- [What is required]: After locating the line that contains "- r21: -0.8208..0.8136" in the data below, set down exactly that line and each one after it through the line that contains "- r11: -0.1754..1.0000", and nothing more.
* * *
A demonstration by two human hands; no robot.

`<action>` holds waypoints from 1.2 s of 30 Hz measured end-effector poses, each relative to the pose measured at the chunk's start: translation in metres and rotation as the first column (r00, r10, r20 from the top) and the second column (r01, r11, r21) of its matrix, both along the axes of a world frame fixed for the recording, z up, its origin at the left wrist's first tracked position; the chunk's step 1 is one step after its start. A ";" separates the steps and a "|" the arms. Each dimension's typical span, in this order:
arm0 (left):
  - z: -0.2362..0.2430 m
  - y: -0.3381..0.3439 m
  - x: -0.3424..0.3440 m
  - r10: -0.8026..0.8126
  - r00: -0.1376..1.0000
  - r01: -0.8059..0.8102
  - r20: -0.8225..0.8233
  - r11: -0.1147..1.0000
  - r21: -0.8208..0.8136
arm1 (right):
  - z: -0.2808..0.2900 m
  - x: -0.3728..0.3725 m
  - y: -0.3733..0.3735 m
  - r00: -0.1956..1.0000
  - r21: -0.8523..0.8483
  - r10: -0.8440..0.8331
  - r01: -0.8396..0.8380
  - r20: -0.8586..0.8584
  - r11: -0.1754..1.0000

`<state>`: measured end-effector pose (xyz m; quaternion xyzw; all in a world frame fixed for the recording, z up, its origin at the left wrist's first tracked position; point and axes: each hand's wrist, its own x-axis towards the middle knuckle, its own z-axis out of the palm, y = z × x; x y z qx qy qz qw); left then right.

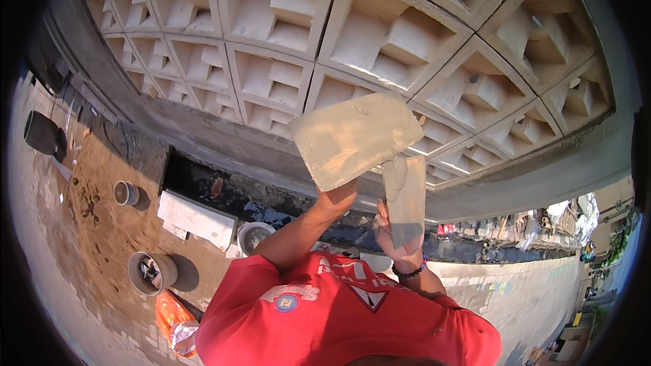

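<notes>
My left hand (336, 194) grips a wide rectangular board (349, 135) from underneath, its fingers mostly hidden by it. The board's top is coated in grey-beige mortar. To its right, my right hand (393, 237) holds a narrower rectangular trowel (407, 196) upright, with fingers around its back. A wet lump of mortar (395, 175) sits on the trowel's upper part, where it meets or overlaps the board's lower right corner. Above both tools stands a wall of pale patterned ventilation blocks (271, 13) with square recesses.
Below the wall runs a dark drain channel (190, 176). At the left lie white slabs (194, 215), a small bucket (127, 193), a larger bucket (149, 272), a metal basin (255, 237), an orange bag (171, 318) and a dark container (42, 130). Piled debris (522, 227) lines the right side.
</notes>
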<state>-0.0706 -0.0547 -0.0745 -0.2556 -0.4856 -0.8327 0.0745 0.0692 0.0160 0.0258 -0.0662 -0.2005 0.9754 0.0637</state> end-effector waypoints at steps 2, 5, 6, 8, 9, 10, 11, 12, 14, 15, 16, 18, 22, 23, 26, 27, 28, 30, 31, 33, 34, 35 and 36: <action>-0.021 0.000 -0.005 0.023 1.000 -0.023 -0.007 0.999 -0.029 | -0.006 0.015 0.011 0.999 -0.072 -0.008 0.011 0.036 0.997; -0.006 -0.017 -0.013 -0.390 0.912 0.301 0.124 0.845 0.443 | 0.001 0.031 0.029 0.986 0.100 -0.164 0.160 0.036 0.982; 0.010 -0.026 -0.014 -0.543 0.833 0.397 0.106 0.720 0.569 | 0.015 0.030 0.031 0.969 0.244 -0.247 0.244 -0.022 0.938; 0.039 -0.048 -0.018 -0.723 0.689 0.499 0.051 0.524 0.690 | 0.044 0.017 0.046 0.955 0.504 -0.254 0.297 -0.155 0.811; 0.048 -0.050 -0.019 -0.693 0.720 0.525 0.043 0.584 0.619 | 0.055 0.009 0.055 0.957 0.623 -0.198 0.287 -0.210 0.728; 0.057 -0.052 -0.021 -0.662 0.749 0.543 0.032 0.641 0.543 | 0.063 0.000 0.058 0.955 0.637 -0.230 0.295 -0.186 0.713; 0.063 -0.050 -0.025 -0.527 0.850 0.488 0.004 0.790 0.371 | 0.069 -0.006 0.060 0.952 0.652 -0.261 0.300 -0.161 0.696; 0.069 -0.049 -0.027 -0.380 0.923 0.385 -0.061 0.903 0.191 | 0.071 -0.012 0.061 0.946 0.669 -0.279 0.315 -0.165 0.673; 0.081 -0.052 -0.027 -0.362 0.918 0.382 -0.163 0.918 0.111 | 0.070 -0.024 0.063 0.935 0.703 -0.306 0.338 -0.177 0.626; 0.083 -0.053 -0.028 -0.351 0.912 0.373 -0.214 0.925 0.073 | 0.066 -0.027 0.066 0.934 0.703 -0.316 0.338 -0.167 0.626; 0.081 -0.052 -0.029 -0.325 0.908 0.350 -0.263 0.935 0.054 | 0.062 -0.028 0.066 0.942 0.669 -0.287 0.327 -0.174 0.668; 0.077 -0.051 -0.032 -0.268 0.895 0.296 -0.357 0.955 0.026 | 0.057 -0.031 0.067 0.957 0.600 -0.222 0.292 -0.190 0.745; 0.083 -0.049 -0.023 -0.196 0.904 0.226 -0.380 0.974 0.035 | 0.043 -0.037 0.060 0.956 0.597 -0.250 0.291 -0.152 0.748; 0.085 -0.049 -0.021 -0.181 0.905 0.205 -0.384 0.979 0.023 | 0.041 -0.040 0.060 0.957 0.585 -0.242 0.289 -0.158 0.758; 0.089 -0.048 -0.020 -0.134 0.888 0.118 -0.440 0.991 -0.065 | 0.037 -0.044 0.061 0.955 0.602 -0.245 0.295 -0.167 0.742; 0.090 -0.048 -0.020 -0.120 0.877 0.082 -0.465 0.992 -0.100 | 0.036 -0.045 0.062 0.954 0.616 -0.250 0.299 -0.167 0.729; 0.091 -0.047 -0.019 -0.117 0.869 0.067 -0.481 0.990 -0.121 | 0.037 -0.046 0.062 0.954 0.610 -0.240 0.299 -0.179 0.734; 0.094 -0.042 -0.016 -0.110 0.853 0.031 -0.511 0.987 -0.159 | 0.037 -0.048 0.063 0.955 0.599 -0.218 0.296 -0.202 0.744; 0.093 -0.040 -0.013 -0.105 0.864 0.031 -0.492 0.987 -0.157 | 0.037 -0.048 0.063 0.954 0.608 -0.212 0.299 -0.212 0.736; 0.093 -0.036 -0.013 -0.096 0.870 0.020 -0.484 0.987 -0.160 | 0.037 -0.047 0.064 0.952 0.624 -0.201 0.304 -0.231 0.720; 0.093 -0.034 -0.013 -0.091 0.872 0.014 -0.481 0.987 -0.161 | 0.037 -0.047 0.064 0.953 0.621 -0.194 0.300 -0.233 0.724; 0.093 -0.033 -0.013 -0.091 0.875 0.012 -0.475 0.986 -0.167 | 0.037 -0.046 0.063 0.954 0.619 -0.187 0.295 -0.234 0.728; 0.093 -0.031 -0.013 -0.092 0.878 0.010 -0.470 0.985 -0.174 | 0.037 -0.045 0.061 0.955 0.616 -0.180 0.290 -0.235 0.733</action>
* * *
- [Your solution]:
  - r21: -0.8208..0.8136
arm1 (right):
  - z: -0.2808..0.2900 m
  - x: -0.3728..0.3725 m
  - y: -0.3733..0.3735 m
  - r00: -0.1956..1.0000
  - r21: -0.8523..0.8483
  - r10: -0.8440..0.8331
  - r01: -0.8396..0.8380
  - r20: -0.8586..0.8584
  - r11: -0.1754..1.0000

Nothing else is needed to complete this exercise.